Supplied material below:

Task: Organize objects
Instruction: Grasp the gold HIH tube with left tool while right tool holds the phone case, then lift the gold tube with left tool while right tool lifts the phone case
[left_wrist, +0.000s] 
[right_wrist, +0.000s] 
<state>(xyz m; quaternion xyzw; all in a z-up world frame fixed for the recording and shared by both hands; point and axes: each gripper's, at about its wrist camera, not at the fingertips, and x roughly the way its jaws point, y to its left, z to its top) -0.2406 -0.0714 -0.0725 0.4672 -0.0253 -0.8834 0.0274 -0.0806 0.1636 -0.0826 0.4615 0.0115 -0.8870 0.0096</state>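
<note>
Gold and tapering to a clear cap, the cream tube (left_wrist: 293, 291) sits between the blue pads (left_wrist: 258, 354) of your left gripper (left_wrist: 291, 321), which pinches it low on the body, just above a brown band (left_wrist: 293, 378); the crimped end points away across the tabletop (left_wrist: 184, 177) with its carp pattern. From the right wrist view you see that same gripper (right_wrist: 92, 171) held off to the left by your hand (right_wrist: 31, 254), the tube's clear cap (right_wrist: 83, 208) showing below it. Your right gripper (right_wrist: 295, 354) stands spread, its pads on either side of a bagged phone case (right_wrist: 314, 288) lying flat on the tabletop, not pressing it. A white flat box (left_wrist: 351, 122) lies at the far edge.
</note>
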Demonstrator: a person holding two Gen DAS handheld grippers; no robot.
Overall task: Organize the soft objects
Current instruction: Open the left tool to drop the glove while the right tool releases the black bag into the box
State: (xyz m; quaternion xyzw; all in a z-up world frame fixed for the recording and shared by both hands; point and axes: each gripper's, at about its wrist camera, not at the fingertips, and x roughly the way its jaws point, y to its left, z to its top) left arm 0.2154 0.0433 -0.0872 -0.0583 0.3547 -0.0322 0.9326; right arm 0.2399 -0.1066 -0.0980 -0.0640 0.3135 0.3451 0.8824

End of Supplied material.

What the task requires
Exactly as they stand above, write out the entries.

Solution below
Task: Organize objects
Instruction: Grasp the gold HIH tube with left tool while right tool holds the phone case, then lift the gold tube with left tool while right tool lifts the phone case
[left_wrist, +0.000s] 
[right_wrist, +0.000s] 
<state>(xyz m; quaternion xyzw; all in a z-up world frame fixed for the recording and shared by both hands; point and axes: each gripper's, at about its wrist camera, not at the fingertips, and x roughly the way its jaws point, y to its left, z to its top) -0.2406 -0.0714 -0.0725 0.4672 -0.0253 -0.8834 0.0274 -0.0806 0.1636 -0.0826 0.4615 0.0115 -0.8870 0.0096</state>
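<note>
Gold and tapering to a clear cap, the cream tube (left_wrist: 293, 291) sits between the blue pads (left_wrist: 258, 354) of your left gripper (left_wrist: 291, 321), which pinches it low on the body, just above a brown band (left_wrist: 293, 378); the crimped end points away across the tabletop (left_wrist: 184, 177) with its carp pattern. From the right wrist view you see that same gripper (right_wrist: 92, 171) held off to the left by your hand (right_wrist: 31, 254), the tube's clear cap (right_wrist: 83, 208) showing below it. Your right gripper (right_wrist: 295, 354) stands spread, its pads on either side of a bagged phone case (right_wrist: 314, 288) lying flat on the tabletop, not pressing it. A white flat box (left_wrist: 351, 122) lies at the far edge.
</note>
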Demonstrator: a person holding two Gen DAS handheld grippers; no robot.
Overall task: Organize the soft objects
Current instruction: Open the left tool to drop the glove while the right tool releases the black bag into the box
State: (xyz m; quaternion xyzw; all in a z-up world frame fixed for the recording and shared by both hands; point and axes: each gripper's, at about its wrist camera, not at the fingertips, and x roughly the way its jaws point, y to its left, z to its top) left arm 0.2154 0.0433 -0.0872 -0.0583 0.3547 -0.0322 0.9326; right arm 0.2399 -0.1066 -0.0980 -0.0640 0.3135 0.3451 0.8824

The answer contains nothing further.